Open ucasfl opened 2 weeks ago
I did not check in detail (I am on a business trip) but did you try to disable analyzer before querying the vector similarity index? Otherwise, the system will not be able to use the index (at least as of now).

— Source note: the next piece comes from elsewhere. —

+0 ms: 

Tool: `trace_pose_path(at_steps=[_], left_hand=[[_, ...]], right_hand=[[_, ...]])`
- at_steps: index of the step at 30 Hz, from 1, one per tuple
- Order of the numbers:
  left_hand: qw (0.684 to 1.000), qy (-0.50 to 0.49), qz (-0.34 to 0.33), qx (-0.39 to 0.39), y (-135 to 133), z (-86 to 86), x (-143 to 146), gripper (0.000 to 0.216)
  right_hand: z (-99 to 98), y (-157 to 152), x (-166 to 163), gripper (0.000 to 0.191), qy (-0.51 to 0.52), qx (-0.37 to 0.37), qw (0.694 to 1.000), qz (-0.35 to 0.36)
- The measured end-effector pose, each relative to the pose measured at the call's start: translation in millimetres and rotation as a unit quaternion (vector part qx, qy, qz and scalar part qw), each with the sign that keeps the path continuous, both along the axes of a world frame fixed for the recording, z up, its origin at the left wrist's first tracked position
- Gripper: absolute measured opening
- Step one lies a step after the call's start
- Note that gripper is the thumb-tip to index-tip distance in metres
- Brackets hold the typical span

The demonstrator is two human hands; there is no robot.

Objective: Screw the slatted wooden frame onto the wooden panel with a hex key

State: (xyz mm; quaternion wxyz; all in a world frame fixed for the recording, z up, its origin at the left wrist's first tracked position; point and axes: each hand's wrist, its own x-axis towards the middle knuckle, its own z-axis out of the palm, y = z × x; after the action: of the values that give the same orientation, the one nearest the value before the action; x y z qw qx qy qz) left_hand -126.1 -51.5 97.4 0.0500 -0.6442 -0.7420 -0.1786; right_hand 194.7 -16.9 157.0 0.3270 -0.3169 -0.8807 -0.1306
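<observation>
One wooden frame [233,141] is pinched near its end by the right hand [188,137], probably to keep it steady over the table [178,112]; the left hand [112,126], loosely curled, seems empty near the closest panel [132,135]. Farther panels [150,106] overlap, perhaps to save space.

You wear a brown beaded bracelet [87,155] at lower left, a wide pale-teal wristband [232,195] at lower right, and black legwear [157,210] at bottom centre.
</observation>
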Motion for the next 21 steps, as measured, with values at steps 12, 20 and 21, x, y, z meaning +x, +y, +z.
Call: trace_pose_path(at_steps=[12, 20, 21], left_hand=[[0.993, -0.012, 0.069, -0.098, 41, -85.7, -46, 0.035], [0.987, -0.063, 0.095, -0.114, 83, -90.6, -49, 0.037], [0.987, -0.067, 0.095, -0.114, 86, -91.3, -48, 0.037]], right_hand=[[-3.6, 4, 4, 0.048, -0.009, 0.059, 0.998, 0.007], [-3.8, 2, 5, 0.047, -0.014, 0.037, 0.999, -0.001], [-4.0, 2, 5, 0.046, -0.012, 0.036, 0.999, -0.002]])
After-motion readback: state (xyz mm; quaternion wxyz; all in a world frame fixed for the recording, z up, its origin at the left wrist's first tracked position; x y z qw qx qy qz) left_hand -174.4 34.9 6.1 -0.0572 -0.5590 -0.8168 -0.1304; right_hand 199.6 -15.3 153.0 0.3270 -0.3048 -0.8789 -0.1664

I did not check in detail (I am on a business trip) but did you try to disable analyzer before querying the vector similarity index? Otherwise, the system will not be able to use the index (at least as of now).
EXPLAIN indexes = 1
WITH [0., 2.] AS reference_vec
SELECT
id,
vec,
L2Distance(vec, reference_vec)
FROM tab_f32
ORDER BY L2Distance(vec, reference_vec) ASC
LIMIT 3
SETTINGS allow_experimental_analyzer = 0
Query id: 1ea9bb62-4dad-468f-9a73-24fb6135ca58
┌─explain──────────────────────────────────────────────────┐
1. │ Expression (Projection) │
2. │ Limit (preliminary LIMIT (without OFFSET)) │
3. │ Sorting (Sorting for ORDER BY) │
4. │ Expression (Before ORDER BY) │
5. │ ReadFromMergeTree (ch_wxg_weolap.tab_f32) │
6. │ Indexes: │
7. │ PrimaryKey │
8. │ Condition: true │
9. │ Parts: 1/1 │
10. │ Granules: 4/4 │
11. │ Skip │
12. │ Name: idx │
13. │ Description: vector_similarity GRANULARITY 2 │
14. │ Parts: 1/1 │
15. │ Granules: 2/4 │
└──────────────────────────────────────────────────────────┘
15 rows in set. Elapsed: 0.002 sec.
The test case worked as expected.
But the last case still does not work:
EXPLAIN indexes = 1
WITH (
SELECT me5_embedding
FROM dwd_me5_embedding
LIMIT 1
) AS query_vector
SELECT cosineDistance(me5_embedding, query_vector) AS distance
FROM dwd_me5_embedding
ORDER BY distance ASC
LIMIT 5
SETTINGS allow_experimental_analyzer = 0
Query id: fca2c1e4-8ec3-40a0-a051-334a85096a97
┌─explain──────────────────────────────────────────────────────────────┐
1. │ Expression (Projection) │
2. │ Limit (preliminary LIMIT (without OFFSET)) │
3. │ Sorting (Sorting for ORDER BY) │
4. │ Expression (Before ORDER BY) │
5. │ ReadFromMergeTree (dwd_me5_embedding) │
6. │ Indexes: │
7. │ MinMax │
8. │ Condition: true │
9. │ Parts: 16/16 │
10. │ Granules: 7141/7141 │
11. │ Partition │
12. │ Condition: true │
13. │ Parts: 16/16 │
14. │ Granules: 7141/7141 │
└──────────────────────────────────────────────────────────────────────┘
14 rows in set. Elapsed: 0.017 sec.
The distance measure (e.g. cosineDistance, L2Distance) specified during index creation must be the same as the one used during querying. Is that the case in the second example?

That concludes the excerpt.